Before investing in the stock market, you should have a basic understanding of stock and share terminology. There are different types of stock, and they can be traded on different stock exchanges and in different ways. Learning the basics can protect you from losses to some degree.

  1. Stocks and Shares

    • A stock is an instrument that indicates ownership in a corporation. Ownership is divided into shares, and an individual or other entity owns a percentage of the company equal to the percentage of the number of shares held. For example, when a company with 100 shares sells you five shares, you own 5 percent of the company. Stock ownership represents a proportional claim on the corporation's assets and profits. Those who own shares in a company are called shareholders.

    Types of Stock

    • There are several popular types of stock that are issued. Common stock is the type of stock most people own. Common stock represents ownership in the company and investors get a proportional claim on the profits in the form of dividends. Shareholders are entitled to one vote per share to elect members of the board. Preferred stock confers ownership in a company, but the shareholder does not have voting rights. If the company is liquefied, preferred stockholders are paid before common stockholders. Preferred stock may give the company the right to purchase the shares back at any time, making them "callable." Preferred stocks have features in common with some bonds.

    Trading Stock

    • Stocks are mainly traded on stock exchanges, like the New York Stock Exchange, which trades stock for some of the largest companies in the country. Orders are placed by customers at a brokerage house and are given to floor brokers at the exchange. The stockbrokers go to a location known as a trading post where prices for the stock are determined by auction. The price of a stock is the highest amount a buyer will pay, and the lowest price the seller is willing to sell. Much of the activity is computerized. The NASDAQ is an over-the-counter exchange, and all trading is completed via electronically.
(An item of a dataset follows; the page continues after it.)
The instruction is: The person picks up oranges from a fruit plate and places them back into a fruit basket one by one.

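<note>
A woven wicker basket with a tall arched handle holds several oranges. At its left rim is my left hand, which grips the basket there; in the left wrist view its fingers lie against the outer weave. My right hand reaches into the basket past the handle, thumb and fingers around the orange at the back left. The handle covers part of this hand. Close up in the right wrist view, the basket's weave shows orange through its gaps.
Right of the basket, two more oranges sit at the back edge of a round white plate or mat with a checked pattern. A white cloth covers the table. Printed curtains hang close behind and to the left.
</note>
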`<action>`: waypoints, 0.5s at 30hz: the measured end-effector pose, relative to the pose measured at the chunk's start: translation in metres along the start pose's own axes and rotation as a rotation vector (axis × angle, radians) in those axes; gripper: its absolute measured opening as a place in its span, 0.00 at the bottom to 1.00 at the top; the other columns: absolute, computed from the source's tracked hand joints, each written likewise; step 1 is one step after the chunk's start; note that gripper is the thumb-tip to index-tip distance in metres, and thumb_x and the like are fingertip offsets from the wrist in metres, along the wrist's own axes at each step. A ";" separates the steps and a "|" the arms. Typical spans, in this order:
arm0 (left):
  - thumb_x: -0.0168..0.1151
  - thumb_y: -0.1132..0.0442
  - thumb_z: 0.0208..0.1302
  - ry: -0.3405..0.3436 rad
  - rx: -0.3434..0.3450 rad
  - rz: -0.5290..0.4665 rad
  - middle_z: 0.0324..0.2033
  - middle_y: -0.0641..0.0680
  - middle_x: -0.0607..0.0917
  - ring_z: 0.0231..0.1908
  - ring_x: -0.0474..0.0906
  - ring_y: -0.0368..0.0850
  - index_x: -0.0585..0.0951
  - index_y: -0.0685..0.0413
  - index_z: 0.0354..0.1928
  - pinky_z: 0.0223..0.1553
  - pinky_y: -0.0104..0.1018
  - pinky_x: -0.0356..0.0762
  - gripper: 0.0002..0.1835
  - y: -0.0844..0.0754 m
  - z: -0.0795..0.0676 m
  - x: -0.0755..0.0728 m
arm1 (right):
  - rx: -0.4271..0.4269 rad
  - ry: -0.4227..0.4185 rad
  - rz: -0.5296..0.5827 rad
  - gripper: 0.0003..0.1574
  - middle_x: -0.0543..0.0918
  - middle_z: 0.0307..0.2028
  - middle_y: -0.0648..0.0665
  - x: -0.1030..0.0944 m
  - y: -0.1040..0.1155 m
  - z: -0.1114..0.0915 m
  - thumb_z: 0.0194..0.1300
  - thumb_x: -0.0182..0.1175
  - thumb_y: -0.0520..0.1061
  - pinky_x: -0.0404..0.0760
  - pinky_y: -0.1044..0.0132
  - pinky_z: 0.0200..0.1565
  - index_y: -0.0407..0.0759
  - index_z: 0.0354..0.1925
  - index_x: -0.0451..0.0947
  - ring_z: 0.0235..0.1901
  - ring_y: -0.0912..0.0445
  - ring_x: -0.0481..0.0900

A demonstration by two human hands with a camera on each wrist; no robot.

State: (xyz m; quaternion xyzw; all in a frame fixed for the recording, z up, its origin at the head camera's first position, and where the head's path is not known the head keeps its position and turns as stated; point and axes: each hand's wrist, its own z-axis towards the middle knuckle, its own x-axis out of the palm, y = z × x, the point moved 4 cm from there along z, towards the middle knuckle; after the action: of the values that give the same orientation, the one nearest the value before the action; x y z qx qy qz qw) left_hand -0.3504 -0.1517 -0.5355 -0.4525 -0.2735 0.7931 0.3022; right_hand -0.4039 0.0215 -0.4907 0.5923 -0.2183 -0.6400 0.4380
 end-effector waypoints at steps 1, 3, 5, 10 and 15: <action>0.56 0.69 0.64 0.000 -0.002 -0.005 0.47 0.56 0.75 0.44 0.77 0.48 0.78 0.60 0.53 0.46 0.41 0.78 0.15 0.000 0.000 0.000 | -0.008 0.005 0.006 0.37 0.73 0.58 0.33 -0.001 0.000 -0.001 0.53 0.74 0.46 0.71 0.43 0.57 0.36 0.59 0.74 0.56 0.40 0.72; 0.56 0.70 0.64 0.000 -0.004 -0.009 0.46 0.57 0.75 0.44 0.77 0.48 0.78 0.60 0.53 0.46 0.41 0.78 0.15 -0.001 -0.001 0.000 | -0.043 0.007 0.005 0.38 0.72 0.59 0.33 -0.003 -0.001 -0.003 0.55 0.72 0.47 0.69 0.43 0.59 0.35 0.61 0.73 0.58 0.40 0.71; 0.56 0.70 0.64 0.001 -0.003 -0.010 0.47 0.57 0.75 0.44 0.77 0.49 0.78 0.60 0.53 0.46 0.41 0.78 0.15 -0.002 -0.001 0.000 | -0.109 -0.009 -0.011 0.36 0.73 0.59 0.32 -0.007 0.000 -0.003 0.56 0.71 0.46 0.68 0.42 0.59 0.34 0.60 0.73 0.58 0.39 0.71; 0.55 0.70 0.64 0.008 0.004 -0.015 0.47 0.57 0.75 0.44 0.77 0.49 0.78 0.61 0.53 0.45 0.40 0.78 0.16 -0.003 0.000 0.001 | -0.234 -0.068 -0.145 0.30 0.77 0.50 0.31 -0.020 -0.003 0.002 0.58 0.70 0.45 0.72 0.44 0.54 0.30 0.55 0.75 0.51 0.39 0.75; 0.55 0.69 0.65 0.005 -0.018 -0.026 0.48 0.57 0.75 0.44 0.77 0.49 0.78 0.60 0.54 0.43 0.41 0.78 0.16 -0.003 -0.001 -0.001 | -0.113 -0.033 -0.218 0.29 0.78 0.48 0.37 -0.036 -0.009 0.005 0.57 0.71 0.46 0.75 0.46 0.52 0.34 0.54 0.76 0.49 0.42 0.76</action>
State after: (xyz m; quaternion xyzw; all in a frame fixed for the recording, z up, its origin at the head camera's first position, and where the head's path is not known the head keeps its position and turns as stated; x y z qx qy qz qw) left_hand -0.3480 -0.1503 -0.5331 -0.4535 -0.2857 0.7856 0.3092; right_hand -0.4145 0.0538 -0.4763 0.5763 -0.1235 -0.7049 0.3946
Many large technology companies are listed with the NASDAQ. There are other, smaller stock exchanges in the United States and around the world.

    Limit Orders

    • A person buying or selling a stock can place a limit order. The limit order instructs the broker to buy or sell a stock at a specified price or better. The buy limit authorizes the broker to buy the stock at the limit price or lower. The sell limit order means that the stock can be sold at the specified limit price or higher. There is no guarantee that the trade will be executed under a limit order, but a limit order will ensure that the investor will not pay any more than a predetermined price for any given stock.